De repente a vida tem o seu sentido delineado.

De repente eu precisava falar sobre as minhas experiências de viagem. Não porque eu quero mostrá-las ao mundo.

Não porque eu quero memórias concretas. Mas porque eu preciso. Porque tudo de mais importante na minha vida está marcado em palavras em algum canto de um diário qualquer ou de pastas escondidas no meu antigo computador. E eu não poderia ser injusta com as viagens.

Elas têm marcado minha vida de forma intensa desde 2012 e, em uma adolescência agridoce, elas foram o pouco que sobrou do sabor doce identificado pela minha língua. Planejá-las, pesquisá-las, pensá-las. Tudo me encanta. Poder fugir daqui. Voltar pra cá. Colocar os pés em outras terras. Respirar novos ares. Conhecer o diferente. Em momentos profundamente delicados da minha vida, foram as viagens que me mostraram o caminho.

Elas me colocaram de volta aos trilhos. Elas me tornaram uma pessoa completamente diferente. Elas foram a coisa mais certa e duvidosa que já aconteceu em 18 primaveras da minha vida. Elas foram a solução. E a interrogação.

A sinestesia de vícios tomou conta da minha vida e hoje eu já não consigo mais abandoná-los. Nem deixá-los na mesmice de páginas perdidas do Word. A rotina me cansa.
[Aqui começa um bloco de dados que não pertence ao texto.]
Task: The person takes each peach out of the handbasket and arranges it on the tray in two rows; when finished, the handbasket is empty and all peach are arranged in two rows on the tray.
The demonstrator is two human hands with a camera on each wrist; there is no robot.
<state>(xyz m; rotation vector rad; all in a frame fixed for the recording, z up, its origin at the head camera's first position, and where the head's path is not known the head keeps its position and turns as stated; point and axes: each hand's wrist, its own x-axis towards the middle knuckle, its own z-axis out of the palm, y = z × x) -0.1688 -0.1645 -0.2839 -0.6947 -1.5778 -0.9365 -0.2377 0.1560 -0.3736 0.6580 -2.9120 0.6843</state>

O igual me entedia. Novidades são capazes de transformar uma lágrima a escorrer pela minha face no mais sincero sorriso a organizar esses dentes amarelos.

Eu falaria novamente de vício, mas acredito que a denotação negativa da palavra pode ser substituída por outra da qual gosto mais: paixão. Minha paixão pela escrita já me levou a lugares maravilhosos – perdoem-me pelo trocadilho, então acho que chegou a hora de mostrar outros lugares incríveis a ela.

No fim, estou sempre por aí. Se não sempre, às vezes, quando dá, quando eu posso.

Então, quem sabe, não deixo tudo por aqui também.